Crítica: Elisa & Marcela (Elisa y Marcela)
“Não fazes favor nenhum em gostar de alguém. Nem eu […]. O amor acontece na vida, estavas desprevenida e por acaso eu também. E como o acaso é importante, querida, de nossas vidas a vida fez um brinquedo também.” É com essa canção de Dorival Caymmi que o belíssimo longa de Isabel Coixet apresenta seus créditos, mostrando imagens reais de casamentos entre mulheres, nos dias de hoje, lembrando ao espectador o tema central de seu filme: o amor e suas consequências para a vida dos seres humanos.
No longa Elisa & Marcela acompanhamos a história de um casal de mulheres que realmente existiu e ousou desafiar a moralidade – e os patriarcais preceitos cristãos – da Espanha do início do século XX ao enganar a Igreja e casar-se mais de 100 anos antes que a lei permitisse o casamento homossexual no país, conseguido apenas em 2005. Marcela Gracia Ibeas e Elisa Sánchez Loriga – que adota uma identidade masculina para enganar o padre e sua vizinhança – foram as primeiras pessoas do mesmo sexo a se casarem na Espanha, após meses vivendo juntas como amigas num pequeno vilarejo de Corunha, na Galícia.

As duas haviam se conhecido e apaixonado durante os anos em que frequentavam a escola de formação de professoras, sendo separadas pela família de Marcela, que a envia para Madri para concluir seus estudos. Após formada, Marcela reencontra Elisa e as duas finalmente podem colocar em prática seus sentimentos e desejos, passando a viver juntas, como companheiras.
Arrisco-me aqui a dizer que uma das intenções da narrativa seja “transmitir” o espectador para um local passado, longínquo no tempo, para mostrar como o preconceito e juízo negativo da sociedade são capazes de destruir um sentimento tão sincero e puro quanto o amor, criando uma atmosfera dramática e reflexiva. Além do preto e branco, as referências visuais usadas pela diretora Isabel Coixet nos fazem ter aquela sensação de estar diante de uma tela antiga, carregada de expressões corporais e faciais pesadas e intensas, além de uma estética sombria. A trilha sonora ajuda a criar uma espécie de suspensão da realidade bem como compõe a atmosfera dramática perfeitamente.

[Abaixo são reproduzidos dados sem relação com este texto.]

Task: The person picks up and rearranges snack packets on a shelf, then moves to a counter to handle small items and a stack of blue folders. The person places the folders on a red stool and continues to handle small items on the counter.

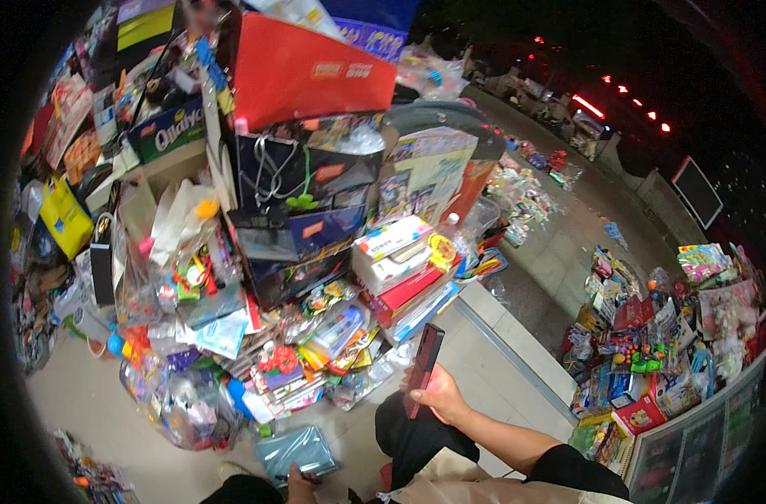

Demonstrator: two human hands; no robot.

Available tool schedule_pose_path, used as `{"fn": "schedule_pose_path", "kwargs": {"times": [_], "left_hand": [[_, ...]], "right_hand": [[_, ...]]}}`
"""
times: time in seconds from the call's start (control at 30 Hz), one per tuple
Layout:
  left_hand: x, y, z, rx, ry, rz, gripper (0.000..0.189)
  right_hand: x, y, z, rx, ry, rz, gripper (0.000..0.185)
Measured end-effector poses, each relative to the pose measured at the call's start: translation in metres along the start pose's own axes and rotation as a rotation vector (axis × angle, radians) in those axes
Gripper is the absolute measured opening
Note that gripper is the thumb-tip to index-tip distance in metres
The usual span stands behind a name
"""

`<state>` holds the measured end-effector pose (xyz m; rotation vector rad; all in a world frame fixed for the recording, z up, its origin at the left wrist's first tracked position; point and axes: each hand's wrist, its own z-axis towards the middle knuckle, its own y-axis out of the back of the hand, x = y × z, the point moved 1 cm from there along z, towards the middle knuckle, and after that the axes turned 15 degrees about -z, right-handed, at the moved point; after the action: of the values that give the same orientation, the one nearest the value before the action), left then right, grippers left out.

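Observation:
My right hand [445,398], held up over my bent knee [400,431] in dark cloth, grips a smartphone [426,372] in a dark reddish case. It is tilted and seen mostly from its edge. At the bottom, my left hand [301,486] holds the near edge of a flat grey-blue packet [297,450] in glossy clear plastic, low by the floor. Just beyond the packet lies a heap of small packaged goods and booklets [288,390]. A clear plastic bag [188,403] full of mixed toys sits to its left.
Large dark paper bags [307,167] and a red box [314,72] tower ahead. Tissue packs [392,252] rest on a red box stack. A metal-edged sill [515,349] crosses the tiled floor [87,390]. More goods [647,353] crowd a glass-fronted case [698,441] on the right.

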<state>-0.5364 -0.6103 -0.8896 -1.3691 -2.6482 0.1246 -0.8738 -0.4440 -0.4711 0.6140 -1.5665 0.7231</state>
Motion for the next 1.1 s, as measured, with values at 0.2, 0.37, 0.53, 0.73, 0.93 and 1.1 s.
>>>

As atuações de todo o elenco são bem satisfatórias mas realmente Natalia de Molina como Elisa e Greta Fernández como Marcela roubam a cena desde os primeiros minutos do longa, construindo uma tensão sexual e uma proximidade emocional que se expressa em pequenos olhares e gestos e nos aproxima do sentimento vivido pelas personagens. As cenas de sexo são claramente construídas aqui para serem poéticas e expressar a pureza de um relacionamento afetivo sincero. Elas são necessárias para a ideia da trama e, em minha opinião, servem ao propósito de provocar empatia pelo casal, mostrando que o preconceito e violência com que a homossexualidade era – e ainda é – tratada se tornam bestiais e desumanos.
Nesta última sexta feira, 07/06/2019, um casal de mulheres sofreu agressões em um ônibus em Londres após serem atormentadas por homens que responderam com intolerância à sua opção sexual. As agredidas, Melania e Chris, assim como tantas outras mulheres e gays, contabilizaram mais um número nos indicadores de violência contra LGBTQI+ atualmente no mundo. Por essa razão é que Elisa & Marcela certamente deve ser assistido, já que ainda hoje as pessoas parecem se incomodar muito com os sentimentos e prazer alheios. A reflexão proposta ainda se faz necessária mais de um século depois do casal ter vivido, já que outros casais continuam sofrendo a mesma violência, simplesmente pelo fato de desejarem liberdade para viver suas vidas em paz.